Within the records that follow, find every line containing the string "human". Copy those lines.

Data entries
=-=-=
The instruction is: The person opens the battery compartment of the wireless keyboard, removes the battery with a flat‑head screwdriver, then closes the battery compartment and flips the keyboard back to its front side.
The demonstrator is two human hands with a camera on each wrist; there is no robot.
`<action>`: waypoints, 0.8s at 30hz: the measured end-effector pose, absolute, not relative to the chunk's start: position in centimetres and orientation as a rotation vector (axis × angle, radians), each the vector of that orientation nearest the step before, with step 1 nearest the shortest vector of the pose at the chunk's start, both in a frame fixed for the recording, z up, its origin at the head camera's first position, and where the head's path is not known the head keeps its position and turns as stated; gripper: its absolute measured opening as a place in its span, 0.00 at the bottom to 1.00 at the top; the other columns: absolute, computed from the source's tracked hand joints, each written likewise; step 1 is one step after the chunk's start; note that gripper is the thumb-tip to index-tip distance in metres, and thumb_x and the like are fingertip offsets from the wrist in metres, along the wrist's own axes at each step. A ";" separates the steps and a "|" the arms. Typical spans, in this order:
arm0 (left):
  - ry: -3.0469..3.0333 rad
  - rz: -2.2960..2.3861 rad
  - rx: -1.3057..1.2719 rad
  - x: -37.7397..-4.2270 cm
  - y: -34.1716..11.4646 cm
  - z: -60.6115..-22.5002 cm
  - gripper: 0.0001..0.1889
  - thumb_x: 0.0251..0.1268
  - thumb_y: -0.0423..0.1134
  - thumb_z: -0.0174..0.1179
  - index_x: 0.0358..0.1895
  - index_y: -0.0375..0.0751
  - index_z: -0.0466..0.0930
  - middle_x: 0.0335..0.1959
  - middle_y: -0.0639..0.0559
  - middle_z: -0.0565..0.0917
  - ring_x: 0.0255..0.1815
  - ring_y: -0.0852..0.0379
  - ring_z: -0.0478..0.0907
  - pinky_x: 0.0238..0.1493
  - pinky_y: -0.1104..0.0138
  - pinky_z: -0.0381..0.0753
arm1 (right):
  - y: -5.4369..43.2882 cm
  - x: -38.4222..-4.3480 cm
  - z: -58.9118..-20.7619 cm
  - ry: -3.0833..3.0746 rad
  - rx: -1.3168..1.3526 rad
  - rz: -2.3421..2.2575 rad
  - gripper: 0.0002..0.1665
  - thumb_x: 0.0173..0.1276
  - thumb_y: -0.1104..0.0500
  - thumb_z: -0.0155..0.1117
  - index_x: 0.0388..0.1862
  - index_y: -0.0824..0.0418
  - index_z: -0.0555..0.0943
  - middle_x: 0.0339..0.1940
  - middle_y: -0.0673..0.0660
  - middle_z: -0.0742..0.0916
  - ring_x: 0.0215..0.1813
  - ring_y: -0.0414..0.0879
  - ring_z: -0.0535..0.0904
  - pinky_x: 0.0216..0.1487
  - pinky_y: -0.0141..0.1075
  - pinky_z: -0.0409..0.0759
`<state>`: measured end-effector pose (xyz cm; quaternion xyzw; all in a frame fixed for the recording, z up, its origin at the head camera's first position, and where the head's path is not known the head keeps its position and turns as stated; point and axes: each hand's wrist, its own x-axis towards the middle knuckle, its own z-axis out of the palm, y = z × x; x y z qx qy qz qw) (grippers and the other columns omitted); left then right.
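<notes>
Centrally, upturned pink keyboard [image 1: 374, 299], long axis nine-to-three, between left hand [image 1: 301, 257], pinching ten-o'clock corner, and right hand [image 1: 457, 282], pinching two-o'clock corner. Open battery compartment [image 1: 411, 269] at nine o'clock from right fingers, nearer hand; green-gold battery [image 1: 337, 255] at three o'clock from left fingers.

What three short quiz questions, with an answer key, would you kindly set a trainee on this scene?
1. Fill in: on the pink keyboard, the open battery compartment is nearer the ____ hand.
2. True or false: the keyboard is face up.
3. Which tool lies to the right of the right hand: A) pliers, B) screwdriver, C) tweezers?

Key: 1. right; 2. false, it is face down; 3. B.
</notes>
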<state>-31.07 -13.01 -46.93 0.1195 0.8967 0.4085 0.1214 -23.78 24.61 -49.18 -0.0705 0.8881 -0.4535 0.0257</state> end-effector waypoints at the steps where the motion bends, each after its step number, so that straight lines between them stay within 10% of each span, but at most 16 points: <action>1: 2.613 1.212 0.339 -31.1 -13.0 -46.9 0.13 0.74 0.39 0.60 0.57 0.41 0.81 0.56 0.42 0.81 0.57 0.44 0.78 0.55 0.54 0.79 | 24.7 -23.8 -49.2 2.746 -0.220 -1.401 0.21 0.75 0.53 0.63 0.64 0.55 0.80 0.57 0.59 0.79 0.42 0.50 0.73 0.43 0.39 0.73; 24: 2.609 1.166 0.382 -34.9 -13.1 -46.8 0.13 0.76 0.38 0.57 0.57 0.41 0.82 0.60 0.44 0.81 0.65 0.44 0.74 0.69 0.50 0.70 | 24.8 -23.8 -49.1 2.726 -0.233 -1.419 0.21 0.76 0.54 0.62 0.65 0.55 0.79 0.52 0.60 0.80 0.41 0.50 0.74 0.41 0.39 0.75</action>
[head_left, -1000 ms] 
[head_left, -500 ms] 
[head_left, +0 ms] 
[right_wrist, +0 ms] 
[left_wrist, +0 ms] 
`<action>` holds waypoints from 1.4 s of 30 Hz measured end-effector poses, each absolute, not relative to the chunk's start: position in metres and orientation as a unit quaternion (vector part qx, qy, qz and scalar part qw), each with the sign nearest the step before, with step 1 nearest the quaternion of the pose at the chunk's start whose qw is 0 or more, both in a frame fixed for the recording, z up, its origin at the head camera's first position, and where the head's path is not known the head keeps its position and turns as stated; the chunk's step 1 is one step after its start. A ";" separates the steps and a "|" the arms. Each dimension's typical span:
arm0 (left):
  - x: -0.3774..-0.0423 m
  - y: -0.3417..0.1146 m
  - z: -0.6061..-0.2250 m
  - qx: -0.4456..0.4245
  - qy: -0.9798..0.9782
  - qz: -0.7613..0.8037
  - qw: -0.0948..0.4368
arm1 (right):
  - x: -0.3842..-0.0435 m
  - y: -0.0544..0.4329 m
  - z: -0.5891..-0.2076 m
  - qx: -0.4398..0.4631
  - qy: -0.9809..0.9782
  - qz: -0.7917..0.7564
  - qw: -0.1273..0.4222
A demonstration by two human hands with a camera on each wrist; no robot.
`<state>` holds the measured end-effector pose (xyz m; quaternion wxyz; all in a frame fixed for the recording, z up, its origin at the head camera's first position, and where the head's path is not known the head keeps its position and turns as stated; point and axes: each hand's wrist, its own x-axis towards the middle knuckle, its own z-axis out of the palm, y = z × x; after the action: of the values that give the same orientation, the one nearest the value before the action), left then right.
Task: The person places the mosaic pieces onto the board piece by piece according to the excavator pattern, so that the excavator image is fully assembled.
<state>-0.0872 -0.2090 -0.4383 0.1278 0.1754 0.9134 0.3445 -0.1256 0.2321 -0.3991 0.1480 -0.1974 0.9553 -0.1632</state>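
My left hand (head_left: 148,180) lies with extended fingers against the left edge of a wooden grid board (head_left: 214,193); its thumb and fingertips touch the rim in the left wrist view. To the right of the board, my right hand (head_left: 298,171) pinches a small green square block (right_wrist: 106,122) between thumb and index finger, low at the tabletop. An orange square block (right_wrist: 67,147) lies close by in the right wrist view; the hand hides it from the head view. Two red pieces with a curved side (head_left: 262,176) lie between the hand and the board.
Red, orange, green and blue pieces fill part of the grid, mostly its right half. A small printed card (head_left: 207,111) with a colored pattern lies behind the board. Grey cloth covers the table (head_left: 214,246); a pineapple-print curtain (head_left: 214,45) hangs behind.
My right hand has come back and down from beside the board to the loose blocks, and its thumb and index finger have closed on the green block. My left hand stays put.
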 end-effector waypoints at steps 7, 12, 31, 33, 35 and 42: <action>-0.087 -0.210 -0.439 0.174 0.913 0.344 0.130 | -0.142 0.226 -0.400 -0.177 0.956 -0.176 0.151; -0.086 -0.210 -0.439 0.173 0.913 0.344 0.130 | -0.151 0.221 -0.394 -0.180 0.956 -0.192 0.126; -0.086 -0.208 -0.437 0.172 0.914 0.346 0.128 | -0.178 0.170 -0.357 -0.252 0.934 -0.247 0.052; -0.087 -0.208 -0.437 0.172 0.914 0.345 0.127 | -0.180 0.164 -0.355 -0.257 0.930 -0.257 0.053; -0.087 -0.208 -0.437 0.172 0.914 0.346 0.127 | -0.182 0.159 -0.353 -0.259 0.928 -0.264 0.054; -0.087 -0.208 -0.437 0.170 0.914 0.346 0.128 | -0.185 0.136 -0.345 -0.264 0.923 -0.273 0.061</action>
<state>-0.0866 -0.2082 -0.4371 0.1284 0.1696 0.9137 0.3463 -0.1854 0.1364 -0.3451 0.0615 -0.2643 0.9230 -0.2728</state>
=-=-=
• **Solution to this exercise**:
The demonstrator is two human hands with a camera on each wrist; there is no robot.
A demonstration by two human hands with a camera on each wrist; no robot.

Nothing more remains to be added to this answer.